▶ Task details
In the material below, the line holding "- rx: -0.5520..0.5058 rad" and every line after it should be reproduced exactly, please, with pictures omitted.

▶ Collected material

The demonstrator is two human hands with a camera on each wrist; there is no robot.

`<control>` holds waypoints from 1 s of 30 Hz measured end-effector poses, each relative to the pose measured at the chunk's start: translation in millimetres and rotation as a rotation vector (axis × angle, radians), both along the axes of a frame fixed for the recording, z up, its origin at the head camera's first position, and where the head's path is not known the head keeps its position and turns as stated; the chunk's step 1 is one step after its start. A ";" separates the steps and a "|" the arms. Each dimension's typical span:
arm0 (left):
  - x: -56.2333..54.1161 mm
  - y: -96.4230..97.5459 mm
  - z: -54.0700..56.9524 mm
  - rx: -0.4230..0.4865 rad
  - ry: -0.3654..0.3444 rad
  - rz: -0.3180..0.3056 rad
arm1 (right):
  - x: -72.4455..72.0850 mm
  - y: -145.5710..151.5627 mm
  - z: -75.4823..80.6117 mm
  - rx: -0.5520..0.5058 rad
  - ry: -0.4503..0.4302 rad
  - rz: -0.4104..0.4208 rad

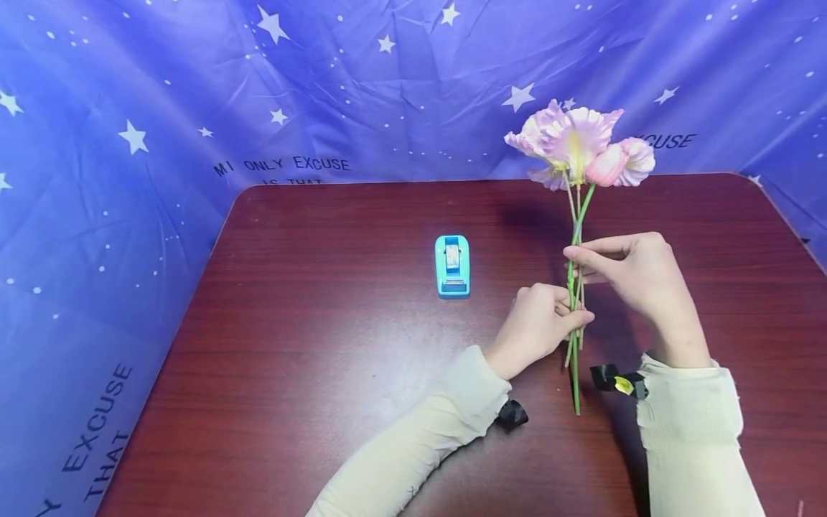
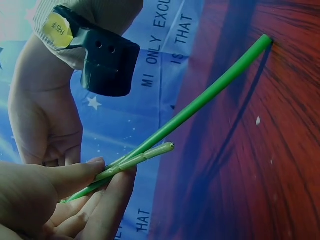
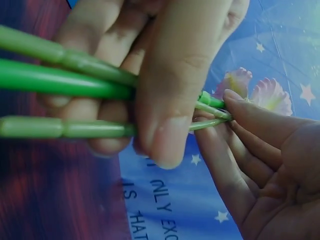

▶ Solved exercise
  - rx: -0.5520..0.5058 rad
  - ry: -0.4503..0.4302 rad
  - rz: -0.4104..0.4208 rad

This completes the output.